Il Sussidiario non è un quotidiano secessionista. E’ un giornale controcorrente anche se talvolta allineato con le opinioni e le lobby culturali del mondo paraciellino. Tuttavia lo si può apprezzare per la capacità di fornire letture dei fatti in cui le sue diverse anime non sanno cosa fa la mano destra e cosa quella sinistra. E questo è un bene, perché il pensiero corre libero. Tanto che, mentre tanti altri scrivevano le solite cose ovvie sul dopo Scozia, vi si leggeva anche questo:
“Sicuramente in Catalogna vincerà la secessione. In Spagna ci sono una monarchia inesistente, un primo ministro, Rajoy, che offende i catalani affermando che non sono intelligenti come gli scozzesi, un Partito Popolare Spagnolo che non ha nessuna leadership e credibilità. Non c’è dubbio quindi sul fatto che in Catalogna vinceranno i sì. Il problema non è l’Europa bensì la Spagna, uno Stato composto da più nazioni dove negli ultimi anni il gruppo dirigente, compresa la monarchia, non è stata all’altezza. Mentre chi guida il Regno Unito, nonostante le divisioni, ha dimostrato di essere in grado di affrontare le sfide”.
In queste righe, apparse a fine 2014 (a firma Piero Vernizzi), vi sono molti aspetti condivisibili e di stretta attualità. Ma non è solo per la debolezza spagnola che la partita catalana si fa interessante. Nell’intervista di Pietro Vernizzi a Giulio Sapelli si centrava la questione, cioè l’effetto istituzionale a catena: “Le conseguenze più immediate riguarderebbero piuttosto baschi e galiziani in Spagna, fiamminghi e valloni in Belgio”.
Ricapitolando: la Catalogna, al di là dei veti di Madrid, ha possibilità reali di sfondare il muro, ha politici più deboli e partiti meno strutturati. Infatti, la Catalogna nonostante i ripetuti veti di Madrid, punta ad una dichiarazione unilaterale.
Diceva infatti Sapelli: “Se la Scozia è rimasta unita a Londra, è anche grazie al fatto che è un caposaldo laburista. A differenza che in Italia, nel Regno Unito i partiti sono ancora l’essenza del processo democratico, e la vittoria dei no è conseguenza anche di questo fatto”.
Se così fosse, se il principio dovesse valere anche per l’Italia, vista la sua classe politica corrotta, visto che i partiti non sono l’essenza della democrazia ma della truffa, della ladreria, del tiranneggiare, con ministri e amministratori incapaci di tenere fede anche a mezza promessa, abbattere lo status quo con un referendum dovrebbe essere un gioco da ragazzi. Gli insulti arrivati al Nord, tacciato delle peggiori nefandezze per aver alzato la testa contro le furberie del sistema, non somigliano forse a quelle contro i catalani? E allora?!

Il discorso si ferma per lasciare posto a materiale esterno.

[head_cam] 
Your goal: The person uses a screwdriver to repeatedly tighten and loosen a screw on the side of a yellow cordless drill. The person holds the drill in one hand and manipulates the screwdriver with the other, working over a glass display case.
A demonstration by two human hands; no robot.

Non si può neanche dire che il Nord abbia avuto i suoi laburisti nostrani capaci nel tener testa al fenomeno del crescente bisogno di indipendenza da Roma. La debolezza complessiva della classe politica era ed è tale da interrogarsi sul perché dell’ancora nulla di fatto. Il problema della credibilità, della coerenza, attraversa trasversalmente tutti, destra, sinistra, centro, Lega, il voto a uno equivale al voto all’altro, con qualche sfumatura sulla sicurezza in più al Carroccio nel fare la voce dura per immigrazione e collasso da clandestini.
Ma non basta avere un movimento che oscilla nella sua vita tra il 4 e l’8 per cento per fare la rivoluzione. Serve almeno un’altra generazione per sperare di avere un dopo Berlusconi, un dopo Renzi, e una destra con una sinistra riformiste sul serio, desiderose di risolvere la questione settentrionale, sempre ammesso che la recessione sia finita e la crisi pure senza dover passare, come si faceva in passato, per una guerra.